This repository contains the official PyTorch implementation of the paper "Self-Supervised Learning for Detecting AI-Generated Faces as Anomalies" by Mian Zou, Baosheng Yu, Yibing Zhan, and Kede Ma.
☀️ If you find this work useful for your research, please kindly star our repo and cite our paper! 😊
⭐️Our series work: BLADES (ICCV'25 Highlight), SDAIE (TPAMI'26)

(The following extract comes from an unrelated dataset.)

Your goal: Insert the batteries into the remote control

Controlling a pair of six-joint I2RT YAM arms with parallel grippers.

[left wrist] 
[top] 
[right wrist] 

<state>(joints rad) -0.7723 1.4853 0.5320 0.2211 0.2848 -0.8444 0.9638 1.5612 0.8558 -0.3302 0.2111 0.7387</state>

We are working hard on the following items.
- Release arXiv paper
- Release training codes
- Release inference codes
- Release checkpoints
- Release datasets
In this paper, we describe an anomaly detection method for AI-generated faces by leveraging self-supervised learning of camera-intrinsic and face-specific features purely from photographic face images. The success of our method lies in designing a pretext task that trains a feature extractor to rank four ordinal exchangeable image file format (EXIF) tags and classify artificially manipulated face images. Subsequently, we model the learned feature distribution of photographic face images using a Gaussian mixture model. Faces with low likelihoods are flagged as AI-generated.

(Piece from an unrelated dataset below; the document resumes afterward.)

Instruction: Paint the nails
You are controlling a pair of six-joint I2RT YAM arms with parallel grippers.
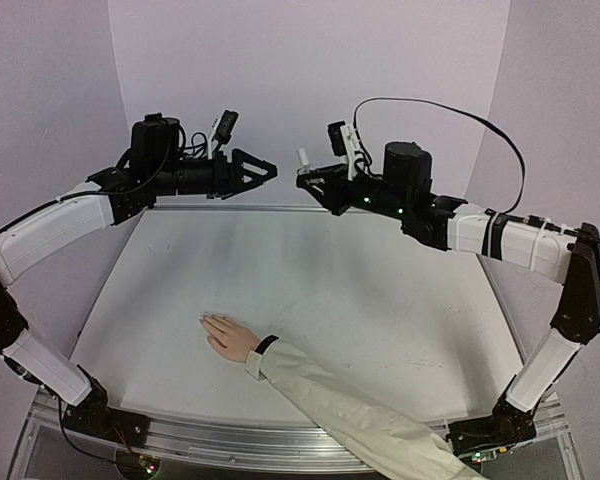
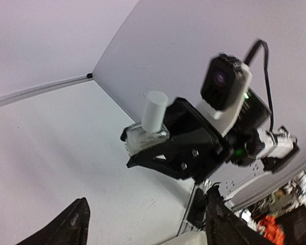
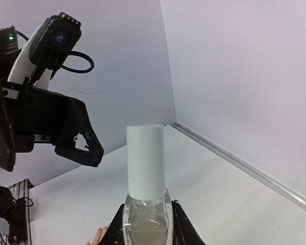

| Dataset & Material | Link | |
|---|---|---|
| FDF | GitHub | ✅ |
| FDF_Artifical_Manipulations | Baidu Disk | ✅ |
| Test Sets | Baidu Disk | ✅ |
| fdf_ccby2_exif_update_filtered_v2 | Baidu Disk | ✅ |
| id_vs_fdfName.pkl | Baidu Disk | ✅ |
We use FDF (CC BY-NC-SA 2.0 version) for self-supervised training, and you can download it from the original project page. We also provide the augmented FDF by the proposed artificial face manipulations. After downloading all the necessary files, please put them into the SSL_training_data folder, with the data structure as follows:
SSL_training_data
├── fdf_ccby2_exif_update_filtered_v2
│ ├──10000004756.json
│ ├──...
├── FDF
│ ├── data
│ │ ├──id_vs_fdfName.pkl
│ │ ├── face_dataaug_neg
│ │ │ ├── 1000002_0.png
│ │ │ ├──...
│ │ ├── fdf
│ │ │ ├── bounding_box
│ │ │ ├── landmarks
│ │ │ ├── fdf_metainfo.json
│ │ │ ├── images
│ │ │ │ ├── 128
│ │ │ │ │ ├──100000.png
│ │ │ │ │ ├──...
│ │ │ │ ├──...
For the test sets we used in the main experiments, we collected them from DiffusionFace and DiFF, and put them together for testing. If you find them useful, please cite these two papers.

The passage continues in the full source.